**GOAL OF THE EXERCISE:** Whenever a picture appears in the data, skip it and write out all other material exactly.

**DATA BELOW:**

----------------------------------------

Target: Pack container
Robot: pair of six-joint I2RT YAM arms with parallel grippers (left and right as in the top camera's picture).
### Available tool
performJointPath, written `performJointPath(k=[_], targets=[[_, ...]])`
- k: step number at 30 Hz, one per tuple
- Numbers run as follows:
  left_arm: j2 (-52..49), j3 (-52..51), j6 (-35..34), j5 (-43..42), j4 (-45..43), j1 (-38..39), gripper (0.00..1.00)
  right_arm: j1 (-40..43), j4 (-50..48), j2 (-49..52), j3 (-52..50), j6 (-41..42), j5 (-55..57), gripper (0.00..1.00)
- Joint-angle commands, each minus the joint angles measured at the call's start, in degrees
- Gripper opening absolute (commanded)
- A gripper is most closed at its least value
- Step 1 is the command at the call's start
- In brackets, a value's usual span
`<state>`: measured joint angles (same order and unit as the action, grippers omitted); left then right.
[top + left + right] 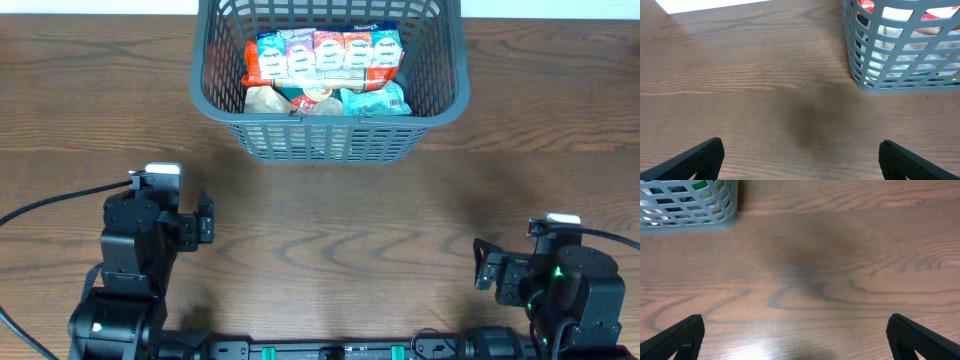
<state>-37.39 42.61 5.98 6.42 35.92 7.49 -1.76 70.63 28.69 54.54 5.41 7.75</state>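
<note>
The container stands at the far middle of the table, with food packets inside it. The left arm and right arm sit near the table's front edge, well apart from it. The left jaws are spread wide and empty, with the container ahead to their right. The right jaws are likewise released, with it ahead to their left.

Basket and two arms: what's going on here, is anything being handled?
Nothing is being handled. The basket sits at the far side of the table with food packets inside it. The left gripper and right gripper are open and empty, near the front, well apart from the basket. No packet shows outside it, so packing looks finished.
</note>
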Motion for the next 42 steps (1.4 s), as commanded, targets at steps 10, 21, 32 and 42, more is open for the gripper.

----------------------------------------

**RESULT:**
Target: Pack container
Robot: pair of six-joint I2RT YAM arms with parallel grippers (left and right as in the top camera's picture).
### Available tool
performJointPath, written `performJointPath(k=[_], targets=[[_, ...]])`
- k: step number at 30 Hz, one per tuple
- Numbers run as follows:
  left_arm: j2 (-52..49), j3 (-52..51), j6 (-35..34), j5 (-43..42), j4 (-45..43), j1 (-38..39), gripper (0.00..1.00)
  right_arm: j1 (-40..43), j4 (-50..48), j2 (-49..52), j3 (-52..50), j6 (-41..42), j5 (-55..57), gripper (0.00..1.00)
- Joint-angle commands, each minus the joint angles measured at the call's start, in degrees
- Gripper opening absolute (commanded)
- A gripper is most closed at its least value
- Step 1 is the command at the call's start
- In brackets, a value's usual span
`<state>`: measured joint angles (same order and unit as the action, grippers omitted); left then right.
[top + left + right] 
<state>-37.39 42.61 5.98 6.42 35.92 7.49 -1.76 70.63 28.69 54.54 5.41 7.75</state>
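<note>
The container stands at the far middle of the table, with food packets inside it. The left arm and right arm sit near the table's front edge, well apart from it. The left jaws are spread wide and empty, with the container ahead to their right. The right jaws are likewise released, with it ahead to their left.

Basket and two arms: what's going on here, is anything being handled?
Nothing is being handled. The basket sits at the far side of the table with food packets inside it. The left gripper and right gripper are open and empty, near the front, well apart from the basket. No packet shows outside it, so packing looks finished.
</note>
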Motion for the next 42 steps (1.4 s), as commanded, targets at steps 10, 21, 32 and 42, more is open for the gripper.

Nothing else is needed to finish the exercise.